Ritagliarsi spazi di solitudine è un processo necessario, perché lascia che la mente vaghi in quell’apparente stato di distrazione che stimola creatività e pensiero laterale.

Come scrive Ester Buchholz, psicologa, psicoanalista e autrice di The Call of Solitude:

“La solitudine è necessaria affinché l’inconscio elabori e risolva i problemi. Gli altri ci ispirano, le informazioni ci alimentano, la pratica migliora le nostre prestazioni, ma abbiamo bisogno di tempo tranquillo per capire le cose, per emergere con nuove scoperte, per portare alla luce risposte originali”

La solitudine ci aiuta a restare in connessione con noi stessi ed è fondamentale ricercarla, soprattutto dopo aver vissuto momenti di connessione con gli altri, quali per esempio riunioni con il proprio team, serate di condivisione con amici e così via.

La solitudine per ritrovare se stessi

“Gli altri ci ispirano” dice la dottoressa Buchholz, e a questo proposito una nota speaker, coach e autrice statunitense, Barbara Sher, ha realizzato un progetto che si ispira proprio a quest’idea.

Si tratta del progetto Success Teams, lanciato da lei nel 1976.
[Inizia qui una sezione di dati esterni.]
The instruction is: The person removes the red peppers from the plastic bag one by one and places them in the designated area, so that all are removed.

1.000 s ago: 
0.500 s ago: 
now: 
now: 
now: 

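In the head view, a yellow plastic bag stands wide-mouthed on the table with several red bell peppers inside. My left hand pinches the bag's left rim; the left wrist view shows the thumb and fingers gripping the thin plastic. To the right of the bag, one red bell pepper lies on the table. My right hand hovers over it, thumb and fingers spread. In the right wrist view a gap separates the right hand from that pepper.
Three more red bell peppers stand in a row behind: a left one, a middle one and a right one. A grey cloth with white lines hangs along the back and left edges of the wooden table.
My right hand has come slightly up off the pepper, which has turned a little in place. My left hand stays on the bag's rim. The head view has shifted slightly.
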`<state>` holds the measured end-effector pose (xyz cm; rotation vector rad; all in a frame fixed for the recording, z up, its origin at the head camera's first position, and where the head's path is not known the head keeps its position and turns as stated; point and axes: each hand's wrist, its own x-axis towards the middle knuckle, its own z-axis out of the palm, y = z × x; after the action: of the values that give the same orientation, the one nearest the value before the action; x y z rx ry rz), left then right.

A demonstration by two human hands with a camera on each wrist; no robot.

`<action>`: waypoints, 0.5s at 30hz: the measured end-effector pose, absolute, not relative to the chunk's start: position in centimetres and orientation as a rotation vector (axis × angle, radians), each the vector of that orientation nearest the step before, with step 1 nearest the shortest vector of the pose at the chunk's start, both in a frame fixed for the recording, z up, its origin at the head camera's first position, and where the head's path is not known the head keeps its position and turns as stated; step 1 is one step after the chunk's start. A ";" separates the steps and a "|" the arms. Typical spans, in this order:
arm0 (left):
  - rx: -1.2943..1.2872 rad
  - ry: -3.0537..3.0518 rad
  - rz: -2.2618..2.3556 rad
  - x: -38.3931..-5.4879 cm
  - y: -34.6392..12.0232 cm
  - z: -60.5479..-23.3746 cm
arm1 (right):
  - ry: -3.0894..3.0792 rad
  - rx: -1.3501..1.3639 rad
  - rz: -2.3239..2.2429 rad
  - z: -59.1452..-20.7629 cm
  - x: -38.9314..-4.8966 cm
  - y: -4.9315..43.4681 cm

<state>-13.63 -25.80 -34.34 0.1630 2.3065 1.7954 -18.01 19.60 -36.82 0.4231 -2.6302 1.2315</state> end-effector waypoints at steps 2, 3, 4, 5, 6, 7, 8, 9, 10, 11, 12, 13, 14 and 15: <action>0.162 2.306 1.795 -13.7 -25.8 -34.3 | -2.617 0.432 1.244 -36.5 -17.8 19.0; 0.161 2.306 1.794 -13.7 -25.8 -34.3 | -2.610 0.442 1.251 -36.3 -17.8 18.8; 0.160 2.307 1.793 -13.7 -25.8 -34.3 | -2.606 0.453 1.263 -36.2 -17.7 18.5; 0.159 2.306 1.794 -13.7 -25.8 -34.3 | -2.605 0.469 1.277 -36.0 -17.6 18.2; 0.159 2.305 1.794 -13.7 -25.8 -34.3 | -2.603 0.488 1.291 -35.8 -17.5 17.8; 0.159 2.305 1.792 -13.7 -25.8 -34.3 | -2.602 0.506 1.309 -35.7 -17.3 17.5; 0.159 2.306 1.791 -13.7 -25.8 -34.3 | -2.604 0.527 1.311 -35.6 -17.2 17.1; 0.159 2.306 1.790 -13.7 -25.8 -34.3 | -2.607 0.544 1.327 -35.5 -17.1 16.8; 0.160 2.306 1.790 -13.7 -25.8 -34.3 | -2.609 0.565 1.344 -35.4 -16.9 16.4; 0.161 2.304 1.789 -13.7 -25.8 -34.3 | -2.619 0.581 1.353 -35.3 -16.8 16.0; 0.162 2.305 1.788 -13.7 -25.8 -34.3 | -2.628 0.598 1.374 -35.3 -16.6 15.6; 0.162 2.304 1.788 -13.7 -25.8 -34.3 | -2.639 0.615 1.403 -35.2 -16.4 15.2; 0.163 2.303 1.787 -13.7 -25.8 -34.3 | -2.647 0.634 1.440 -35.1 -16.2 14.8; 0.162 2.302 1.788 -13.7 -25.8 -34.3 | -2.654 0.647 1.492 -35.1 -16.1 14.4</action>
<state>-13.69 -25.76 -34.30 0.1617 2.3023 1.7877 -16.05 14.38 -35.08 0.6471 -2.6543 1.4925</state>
Il principio era proprio quello di mettere in connessione tra loro persone sconosciute con un sogno o un progetto da realizzare, e fare in modo che si aiutassero a vicenda nel raggiungimento di quest’obiettivo.

Funzionava così: reclutava gruppi di circa 5 o 6 persone e li guidava attraverso il suo seminario di 8 settimane.
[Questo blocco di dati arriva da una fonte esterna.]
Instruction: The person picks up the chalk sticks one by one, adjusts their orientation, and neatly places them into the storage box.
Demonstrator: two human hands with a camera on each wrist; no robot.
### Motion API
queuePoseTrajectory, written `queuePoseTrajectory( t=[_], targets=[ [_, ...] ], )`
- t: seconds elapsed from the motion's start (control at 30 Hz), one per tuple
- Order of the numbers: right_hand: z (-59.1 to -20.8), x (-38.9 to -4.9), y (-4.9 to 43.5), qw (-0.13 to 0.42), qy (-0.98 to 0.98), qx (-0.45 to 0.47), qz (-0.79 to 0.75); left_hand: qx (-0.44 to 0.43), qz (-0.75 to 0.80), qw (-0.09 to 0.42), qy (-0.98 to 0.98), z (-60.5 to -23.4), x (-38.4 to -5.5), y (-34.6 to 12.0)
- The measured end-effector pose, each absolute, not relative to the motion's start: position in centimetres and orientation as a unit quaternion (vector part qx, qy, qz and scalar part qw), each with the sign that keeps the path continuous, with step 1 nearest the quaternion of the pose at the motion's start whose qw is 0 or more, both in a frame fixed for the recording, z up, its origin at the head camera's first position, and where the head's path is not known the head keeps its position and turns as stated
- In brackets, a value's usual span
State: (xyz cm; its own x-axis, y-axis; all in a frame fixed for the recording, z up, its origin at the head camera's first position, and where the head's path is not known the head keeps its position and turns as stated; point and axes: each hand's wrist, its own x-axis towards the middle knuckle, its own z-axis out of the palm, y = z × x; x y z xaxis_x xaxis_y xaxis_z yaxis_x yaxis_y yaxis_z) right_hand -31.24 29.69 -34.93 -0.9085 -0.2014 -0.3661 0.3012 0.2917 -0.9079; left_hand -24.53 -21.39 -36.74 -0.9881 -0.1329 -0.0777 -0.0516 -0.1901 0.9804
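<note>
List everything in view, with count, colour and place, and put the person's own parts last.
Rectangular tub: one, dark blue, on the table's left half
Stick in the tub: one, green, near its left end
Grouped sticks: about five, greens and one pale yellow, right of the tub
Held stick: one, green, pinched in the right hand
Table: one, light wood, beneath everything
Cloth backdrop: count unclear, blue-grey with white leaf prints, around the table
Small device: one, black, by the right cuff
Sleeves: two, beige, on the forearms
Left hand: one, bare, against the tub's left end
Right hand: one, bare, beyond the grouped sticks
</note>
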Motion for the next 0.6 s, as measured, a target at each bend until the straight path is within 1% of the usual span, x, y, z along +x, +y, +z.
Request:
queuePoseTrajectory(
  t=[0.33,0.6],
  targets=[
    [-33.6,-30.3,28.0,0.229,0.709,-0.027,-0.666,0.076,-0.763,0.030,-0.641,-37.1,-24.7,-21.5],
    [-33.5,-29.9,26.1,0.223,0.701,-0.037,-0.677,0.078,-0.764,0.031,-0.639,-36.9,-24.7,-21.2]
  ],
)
I membri raccontavano agli altri il sogno o il progetto che desideravano realizzare e i partecipanti rispondevano dando idee pratiche su come affrontarlo, su come superare gli ostacoli, condividendo contatti utili, in un quadro di incoraggiamento reciproco e supporto.
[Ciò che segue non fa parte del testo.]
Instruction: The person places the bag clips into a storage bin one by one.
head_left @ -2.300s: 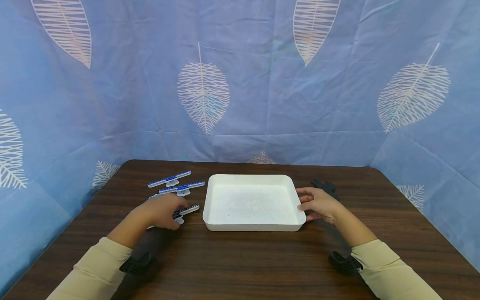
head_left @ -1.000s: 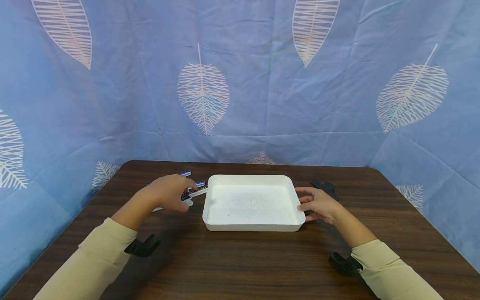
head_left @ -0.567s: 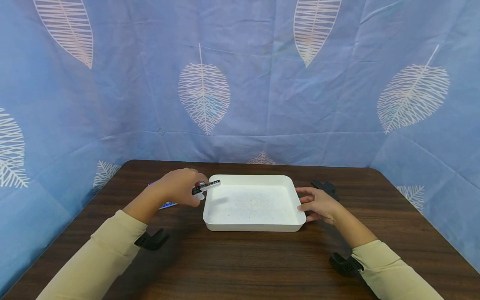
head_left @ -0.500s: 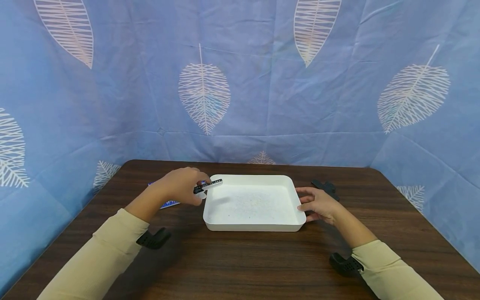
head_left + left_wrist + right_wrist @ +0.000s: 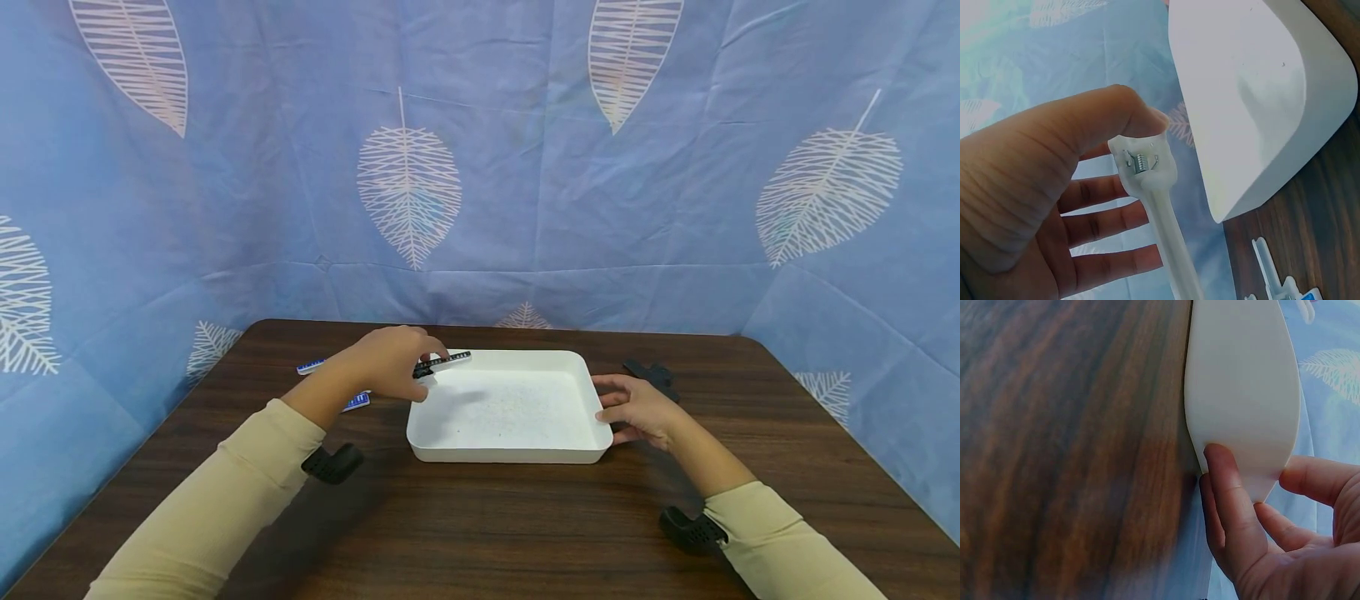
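My left hand [image 5: 393, 360] is over the left back corner of the white tray [image 5: 510, 456]. Thumb and fingers pinch a long plastic clip [image 5: 450, 362] with a black-and-white key pattern. In the left wrist view, the thumb presses the clip's pale spring handle [image 5: 1144, 162] while the other fingers spread behind it. My right hand [image 5: 637, 410] holds the tray's right side; in the right wrist view its fingertips [image 5: 1219, 456] lie against the outer wall and one digit meets the rim. Blue-striped clips [image 5: 357, 402] lie left of the tray, partly hidden by my left arm.
A black object [image 5: 652, 375] lies on the dark wooden table [image 5: 480, 533] behind my right hand. Blue cloth [image 5: 480, 208] with white leaf prints hangs along the table's back and sides.
My left hand has lifted the black-and-white clip from the table and carried it right and backward, over the tray's edge. The right hand and the tray have stayed put.
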The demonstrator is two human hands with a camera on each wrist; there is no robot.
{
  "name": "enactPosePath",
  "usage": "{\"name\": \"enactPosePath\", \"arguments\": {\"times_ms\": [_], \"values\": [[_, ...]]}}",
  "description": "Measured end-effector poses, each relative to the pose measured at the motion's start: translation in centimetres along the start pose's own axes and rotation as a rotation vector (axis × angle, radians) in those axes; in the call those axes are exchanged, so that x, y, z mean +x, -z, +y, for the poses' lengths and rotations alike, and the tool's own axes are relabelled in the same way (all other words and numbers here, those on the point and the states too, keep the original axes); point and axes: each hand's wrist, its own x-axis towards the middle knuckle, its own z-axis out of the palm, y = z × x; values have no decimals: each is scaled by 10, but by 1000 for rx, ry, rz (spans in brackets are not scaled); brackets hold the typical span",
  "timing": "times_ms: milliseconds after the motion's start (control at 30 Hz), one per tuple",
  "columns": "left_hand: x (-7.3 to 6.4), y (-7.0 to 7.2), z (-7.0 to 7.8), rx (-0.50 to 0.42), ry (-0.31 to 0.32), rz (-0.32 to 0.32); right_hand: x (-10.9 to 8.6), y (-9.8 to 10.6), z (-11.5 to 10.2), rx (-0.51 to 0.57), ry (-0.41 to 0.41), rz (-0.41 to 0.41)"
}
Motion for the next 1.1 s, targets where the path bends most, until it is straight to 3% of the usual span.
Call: {"name": "enactPosePath", "arguments": {"times_ms": [467,1100], "values": [[25,-5,13,39,-78,-14,-1,0,0,14,-10,-8],[57,-14,16,51,-111,-42,-1,0,1,7,3,-2]]}}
Solitudine e connessione… due facce di una stessa medaglia.

Entrare in connessione è vitale, e ricercare la solitudine dopo è altrettanto importante perché ti permette di ritrovare la connessione primaria, fondamentale con te stesso, e di creare così le cose più meravigliose.

E tu, cosa fai per sentirti connesso con te stesso?